What you will learn in this post?

Read text from images.
Input images from your web camera.
Save the given image with the picture text converted into characters into PDF.

To begin with let us look up the GIT Repository of Tesseract. It is at https://github.com/tesseract-ocr/tesseract.

Documentation of Tesseract is available here

https://tesseract-ocr.github.io/

Tesseract is a OCR( Optical Character Recognition) library and its short history is.

Tesseract was originally developed at Hewlett-Packard Laboratories Bristol UK and at Hewlett-Packard Co, Greeley Colorado USA between 1985 and 1994, with some more changes made in 1996 to port to Windows, and some C++izing in 1998. In 2005 Tesseract was open sourced by HP. From 2006 until November 2018 it was developed by Google.

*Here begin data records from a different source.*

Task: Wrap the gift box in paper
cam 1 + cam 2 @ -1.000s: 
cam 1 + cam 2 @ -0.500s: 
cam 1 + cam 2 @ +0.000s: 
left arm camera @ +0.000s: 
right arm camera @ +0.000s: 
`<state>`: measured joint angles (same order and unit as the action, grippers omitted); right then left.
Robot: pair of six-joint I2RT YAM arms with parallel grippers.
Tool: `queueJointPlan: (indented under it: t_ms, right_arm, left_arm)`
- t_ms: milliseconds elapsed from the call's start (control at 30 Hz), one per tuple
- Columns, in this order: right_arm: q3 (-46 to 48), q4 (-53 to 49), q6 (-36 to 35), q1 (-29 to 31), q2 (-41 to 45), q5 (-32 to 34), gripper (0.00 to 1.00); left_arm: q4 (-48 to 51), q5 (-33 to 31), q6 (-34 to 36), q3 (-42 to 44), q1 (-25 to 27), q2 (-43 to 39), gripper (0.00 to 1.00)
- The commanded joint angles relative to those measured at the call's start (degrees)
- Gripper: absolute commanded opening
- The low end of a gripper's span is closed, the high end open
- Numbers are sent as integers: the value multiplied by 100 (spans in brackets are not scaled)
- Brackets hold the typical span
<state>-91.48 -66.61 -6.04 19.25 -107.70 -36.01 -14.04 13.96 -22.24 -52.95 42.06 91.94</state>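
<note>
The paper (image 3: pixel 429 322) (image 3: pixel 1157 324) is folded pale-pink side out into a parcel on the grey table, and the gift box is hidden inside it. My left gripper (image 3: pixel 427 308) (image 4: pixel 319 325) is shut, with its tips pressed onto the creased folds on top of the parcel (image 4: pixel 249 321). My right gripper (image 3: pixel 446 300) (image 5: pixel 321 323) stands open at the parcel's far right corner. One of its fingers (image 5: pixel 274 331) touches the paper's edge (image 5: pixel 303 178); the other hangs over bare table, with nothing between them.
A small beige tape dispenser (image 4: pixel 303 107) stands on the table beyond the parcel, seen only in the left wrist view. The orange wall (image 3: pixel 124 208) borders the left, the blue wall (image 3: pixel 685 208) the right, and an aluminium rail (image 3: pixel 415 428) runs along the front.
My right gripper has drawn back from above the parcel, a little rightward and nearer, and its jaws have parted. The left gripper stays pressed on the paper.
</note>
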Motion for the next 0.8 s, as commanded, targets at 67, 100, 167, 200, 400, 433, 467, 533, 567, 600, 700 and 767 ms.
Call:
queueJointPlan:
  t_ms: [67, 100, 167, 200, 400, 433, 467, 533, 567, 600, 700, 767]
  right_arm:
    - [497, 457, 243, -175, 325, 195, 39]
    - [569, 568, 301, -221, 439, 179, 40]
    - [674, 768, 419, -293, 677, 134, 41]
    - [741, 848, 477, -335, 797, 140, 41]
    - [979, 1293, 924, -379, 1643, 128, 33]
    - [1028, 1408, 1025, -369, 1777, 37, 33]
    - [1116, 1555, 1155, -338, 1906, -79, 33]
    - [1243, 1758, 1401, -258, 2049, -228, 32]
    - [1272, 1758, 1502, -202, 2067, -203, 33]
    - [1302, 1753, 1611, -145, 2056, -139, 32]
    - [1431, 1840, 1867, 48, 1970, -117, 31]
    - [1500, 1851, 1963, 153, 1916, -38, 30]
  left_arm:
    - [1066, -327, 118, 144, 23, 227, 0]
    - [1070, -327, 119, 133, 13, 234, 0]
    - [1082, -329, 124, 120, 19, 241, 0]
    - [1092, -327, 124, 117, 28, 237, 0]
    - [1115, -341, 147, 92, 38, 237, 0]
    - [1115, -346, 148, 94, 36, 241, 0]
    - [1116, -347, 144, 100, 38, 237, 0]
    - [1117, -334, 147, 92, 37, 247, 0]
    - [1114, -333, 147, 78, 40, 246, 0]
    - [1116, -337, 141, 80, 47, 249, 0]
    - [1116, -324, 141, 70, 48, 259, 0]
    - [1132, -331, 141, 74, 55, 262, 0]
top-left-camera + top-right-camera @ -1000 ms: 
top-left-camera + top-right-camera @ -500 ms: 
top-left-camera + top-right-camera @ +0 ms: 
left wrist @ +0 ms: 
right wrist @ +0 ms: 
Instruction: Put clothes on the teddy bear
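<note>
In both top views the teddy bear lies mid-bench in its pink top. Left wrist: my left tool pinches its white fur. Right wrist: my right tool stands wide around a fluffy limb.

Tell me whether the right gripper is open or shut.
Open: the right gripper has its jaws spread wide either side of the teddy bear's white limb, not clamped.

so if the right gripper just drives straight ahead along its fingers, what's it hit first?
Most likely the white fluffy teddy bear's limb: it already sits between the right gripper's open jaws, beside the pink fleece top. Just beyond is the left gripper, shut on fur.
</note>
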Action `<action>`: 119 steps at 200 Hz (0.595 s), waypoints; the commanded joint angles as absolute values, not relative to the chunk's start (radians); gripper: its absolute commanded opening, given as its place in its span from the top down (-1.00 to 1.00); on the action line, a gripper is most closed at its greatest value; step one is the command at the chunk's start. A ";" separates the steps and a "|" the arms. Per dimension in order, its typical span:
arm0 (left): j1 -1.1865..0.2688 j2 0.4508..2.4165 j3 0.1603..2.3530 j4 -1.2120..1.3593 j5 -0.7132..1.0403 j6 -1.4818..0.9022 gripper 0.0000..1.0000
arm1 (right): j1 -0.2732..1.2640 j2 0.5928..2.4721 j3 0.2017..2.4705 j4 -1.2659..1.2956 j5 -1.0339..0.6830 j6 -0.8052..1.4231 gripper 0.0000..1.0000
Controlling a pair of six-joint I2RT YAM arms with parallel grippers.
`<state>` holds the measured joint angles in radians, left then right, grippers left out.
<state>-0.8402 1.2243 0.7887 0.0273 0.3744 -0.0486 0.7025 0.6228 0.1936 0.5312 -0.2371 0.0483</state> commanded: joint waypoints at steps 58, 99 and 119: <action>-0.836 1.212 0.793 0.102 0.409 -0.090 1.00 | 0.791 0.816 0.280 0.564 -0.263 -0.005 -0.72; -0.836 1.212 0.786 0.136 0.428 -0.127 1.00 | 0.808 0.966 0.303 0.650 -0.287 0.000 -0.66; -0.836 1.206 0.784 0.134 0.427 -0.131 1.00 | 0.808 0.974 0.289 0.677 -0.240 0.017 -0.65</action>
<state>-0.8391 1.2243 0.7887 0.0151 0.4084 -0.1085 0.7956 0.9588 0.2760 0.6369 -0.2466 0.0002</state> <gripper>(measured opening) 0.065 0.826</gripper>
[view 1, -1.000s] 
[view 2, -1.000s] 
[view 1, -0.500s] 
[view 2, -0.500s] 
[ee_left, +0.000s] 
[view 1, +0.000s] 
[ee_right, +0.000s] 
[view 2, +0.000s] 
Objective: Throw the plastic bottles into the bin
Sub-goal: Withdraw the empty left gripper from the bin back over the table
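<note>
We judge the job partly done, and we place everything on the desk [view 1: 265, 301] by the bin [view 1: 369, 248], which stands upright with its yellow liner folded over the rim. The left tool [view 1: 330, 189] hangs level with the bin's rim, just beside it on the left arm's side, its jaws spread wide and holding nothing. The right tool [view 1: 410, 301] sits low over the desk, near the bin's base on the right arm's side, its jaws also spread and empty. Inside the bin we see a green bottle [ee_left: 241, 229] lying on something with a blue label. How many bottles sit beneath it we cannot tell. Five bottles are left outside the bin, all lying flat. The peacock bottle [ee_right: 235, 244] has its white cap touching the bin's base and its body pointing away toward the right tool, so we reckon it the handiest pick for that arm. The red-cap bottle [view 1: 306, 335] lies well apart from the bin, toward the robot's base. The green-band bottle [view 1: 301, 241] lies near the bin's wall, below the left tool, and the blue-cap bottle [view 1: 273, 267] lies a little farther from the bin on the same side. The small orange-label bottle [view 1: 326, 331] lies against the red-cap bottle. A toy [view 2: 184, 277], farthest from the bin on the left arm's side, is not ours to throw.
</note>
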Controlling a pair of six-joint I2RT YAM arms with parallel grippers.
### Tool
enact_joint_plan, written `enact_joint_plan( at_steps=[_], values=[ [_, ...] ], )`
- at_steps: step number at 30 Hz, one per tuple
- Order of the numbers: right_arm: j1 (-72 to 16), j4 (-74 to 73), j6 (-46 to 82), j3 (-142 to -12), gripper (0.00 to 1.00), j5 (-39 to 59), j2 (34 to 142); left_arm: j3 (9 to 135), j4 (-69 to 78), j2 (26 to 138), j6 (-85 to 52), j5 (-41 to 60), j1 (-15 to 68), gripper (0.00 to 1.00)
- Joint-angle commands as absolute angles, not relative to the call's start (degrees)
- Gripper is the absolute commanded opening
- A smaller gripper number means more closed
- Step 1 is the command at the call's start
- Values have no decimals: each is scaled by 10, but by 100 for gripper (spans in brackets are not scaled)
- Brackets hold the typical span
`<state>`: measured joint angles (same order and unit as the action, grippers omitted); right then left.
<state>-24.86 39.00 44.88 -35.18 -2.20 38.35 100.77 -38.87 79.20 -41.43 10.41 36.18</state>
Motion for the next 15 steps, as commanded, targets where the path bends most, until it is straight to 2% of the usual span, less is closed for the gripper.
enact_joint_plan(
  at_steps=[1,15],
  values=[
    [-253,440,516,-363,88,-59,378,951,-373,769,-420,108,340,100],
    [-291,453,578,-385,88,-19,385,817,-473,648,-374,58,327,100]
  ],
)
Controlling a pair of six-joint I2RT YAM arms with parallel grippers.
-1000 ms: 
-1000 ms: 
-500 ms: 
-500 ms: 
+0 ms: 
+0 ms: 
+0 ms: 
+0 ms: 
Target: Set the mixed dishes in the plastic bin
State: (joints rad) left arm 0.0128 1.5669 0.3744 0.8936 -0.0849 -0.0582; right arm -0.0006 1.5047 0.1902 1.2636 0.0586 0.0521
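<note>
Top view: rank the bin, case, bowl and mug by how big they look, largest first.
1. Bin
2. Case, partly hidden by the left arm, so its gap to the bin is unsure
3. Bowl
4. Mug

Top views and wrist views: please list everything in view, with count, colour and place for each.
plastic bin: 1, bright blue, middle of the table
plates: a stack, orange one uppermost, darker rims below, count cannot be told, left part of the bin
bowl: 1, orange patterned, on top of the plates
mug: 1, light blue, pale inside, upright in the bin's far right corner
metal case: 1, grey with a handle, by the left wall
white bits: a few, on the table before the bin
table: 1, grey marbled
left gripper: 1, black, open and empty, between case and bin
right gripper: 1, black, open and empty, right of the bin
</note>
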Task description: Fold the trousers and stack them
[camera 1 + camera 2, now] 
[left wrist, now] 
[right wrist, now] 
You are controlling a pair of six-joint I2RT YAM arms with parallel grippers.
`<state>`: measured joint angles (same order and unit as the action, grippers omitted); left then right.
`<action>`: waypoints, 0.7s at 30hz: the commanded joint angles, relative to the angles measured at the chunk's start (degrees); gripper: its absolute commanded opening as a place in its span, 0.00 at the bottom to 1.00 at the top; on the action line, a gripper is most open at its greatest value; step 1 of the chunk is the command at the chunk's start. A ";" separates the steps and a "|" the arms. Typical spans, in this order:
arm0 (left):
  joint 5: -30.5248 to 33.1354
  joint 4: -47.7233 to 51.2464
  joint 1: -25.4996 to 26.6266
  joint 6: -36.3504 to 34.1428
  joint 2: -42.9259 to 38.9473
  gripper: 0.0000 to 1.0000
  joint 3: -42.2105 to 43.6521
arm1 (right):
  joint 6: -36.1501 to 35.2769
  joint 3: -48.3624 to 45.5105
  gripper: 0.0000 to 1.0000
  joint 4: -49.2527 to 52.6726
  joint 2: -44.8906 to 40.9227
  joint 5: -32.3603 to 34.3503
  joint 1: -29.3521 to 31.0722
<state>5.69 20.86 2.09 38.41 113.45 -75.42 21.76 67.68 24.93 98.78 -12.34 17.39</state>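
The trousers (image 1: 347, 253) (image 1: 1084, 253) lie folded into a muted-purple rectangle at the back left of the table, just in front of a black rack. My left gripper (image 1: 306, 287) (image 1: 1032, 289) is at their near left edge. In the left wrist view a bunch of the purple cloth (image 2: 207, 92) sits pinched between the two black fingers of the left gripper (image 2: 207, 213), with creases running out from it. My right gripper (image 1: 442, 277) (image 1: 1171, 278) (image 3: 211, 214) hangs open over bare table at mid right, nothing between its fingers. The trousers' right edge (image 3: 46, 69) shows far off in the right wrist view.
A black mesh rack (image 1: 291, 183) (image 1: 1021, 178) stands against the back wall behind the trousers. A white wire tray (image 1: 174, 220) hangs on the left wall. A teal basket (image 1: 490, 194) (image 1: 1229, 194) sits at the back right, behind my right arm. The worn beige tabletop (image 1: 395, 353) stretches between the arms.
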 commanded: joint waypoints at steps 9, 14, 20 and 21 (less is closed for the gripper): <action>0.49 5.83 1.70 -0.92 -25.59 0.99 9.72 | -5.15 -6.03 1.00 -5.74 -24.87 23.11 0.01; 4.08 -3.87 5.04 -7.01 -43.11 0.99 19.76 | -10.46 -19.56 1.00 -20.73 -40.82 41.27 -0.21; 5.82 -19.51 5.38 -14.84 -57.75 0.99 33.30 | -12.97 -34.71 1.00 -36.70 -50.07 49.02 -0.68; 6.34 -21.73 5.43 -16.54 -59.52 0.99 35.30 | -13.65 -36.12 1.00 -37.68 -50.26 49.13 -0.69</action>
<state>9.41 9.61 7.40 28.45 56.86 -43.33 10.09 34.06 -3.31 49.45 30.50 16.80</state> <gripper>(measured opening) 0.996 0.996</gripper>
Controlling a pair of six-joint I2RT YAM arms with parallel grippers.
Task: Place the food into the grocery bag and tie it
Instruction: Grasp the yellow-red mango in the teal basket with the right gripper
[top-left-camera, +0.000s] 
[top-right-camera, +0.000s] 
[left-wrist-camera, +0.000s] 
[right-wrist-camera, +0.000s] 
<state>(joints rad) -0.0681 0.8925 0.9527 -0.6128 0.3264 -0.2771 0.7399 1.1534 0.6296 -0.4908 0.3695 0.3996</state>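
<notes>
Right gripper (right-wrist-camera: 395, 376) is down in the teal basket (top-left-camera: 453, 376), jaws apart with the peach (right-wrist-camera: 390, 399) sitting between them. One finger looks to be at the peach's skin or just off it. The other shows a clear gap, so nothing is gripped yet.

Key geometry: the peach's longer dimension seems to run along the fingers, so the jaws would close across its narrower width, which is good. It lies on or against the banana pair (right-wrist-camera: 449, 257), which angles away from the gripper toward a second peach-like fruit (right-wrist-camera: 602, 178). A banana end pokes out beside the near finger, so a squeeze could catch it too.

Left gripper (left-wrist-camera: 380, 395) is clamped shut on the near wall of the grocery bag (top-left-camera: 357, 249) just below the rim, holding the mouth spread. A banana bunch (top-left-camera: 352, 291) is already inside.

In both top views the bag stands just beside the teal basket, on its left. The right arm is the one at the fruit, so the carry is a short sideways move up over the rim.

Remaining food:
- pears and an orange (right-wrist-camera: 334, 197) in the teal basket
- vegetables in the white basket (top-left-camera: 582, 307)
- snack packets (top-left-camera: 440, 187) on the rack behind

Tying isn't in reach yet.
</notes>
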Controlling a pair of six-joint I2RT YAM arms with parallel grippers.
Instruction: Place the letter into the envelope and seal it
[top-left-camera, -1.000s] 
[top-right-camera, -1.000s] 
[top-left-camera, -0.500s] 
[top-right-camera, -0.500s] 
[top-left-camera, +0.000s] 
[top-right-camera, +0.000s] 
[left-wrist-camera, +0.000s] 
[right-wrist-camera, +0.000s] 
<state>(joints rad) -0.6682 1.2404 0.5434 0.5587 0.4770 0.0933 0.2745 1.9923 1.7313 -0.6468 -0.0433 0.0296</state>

Python-tesseract or Pytesseract is a python wrapper for Google's Tesseract-OCR.

Python-tesseract is an optical character recognition (OCR) tool for python. That is, it will recognize and “read” the text embedded in image. Its official documentation is at

https://pypi.org/project/pytesseract/

In this post we will be using two methods from the Pytesseract library.

pytesseract.image_to_string(picturefilepath, timeout in seconds)
pytesseract.image_to_pdf_or_hocr(picturefilepath, extension)

Let us start coding now. We will use Colab for coding as we have done in the past.

Colab is available here.

https://colab.research.google.com/

You might want to check our Colab beginners guide here.

The Programming Sutras

Starting the Programming Journey

Let us begin our common programming journey by deciding on the programming language that we will use and the IDE. For our journey we will use Python and our IDE will be Colab. Here is some information about the Python programming language.Python documentation…

3 years ago · 3 likes · Champak Roy

To begin with we will install the libraries.

!sudo apt install tesseract-ocr # sudo permits a user to execute a command as a super user
# apt is short for Advance Packing Tool which extracts a package from a library.
!pip install pytesseract
# Our application requires pytesseract which has tesseract-ocr as a dependency

Run this block before you move to the next section. You might have to restart the runtime to ensure that the libraries are available for use.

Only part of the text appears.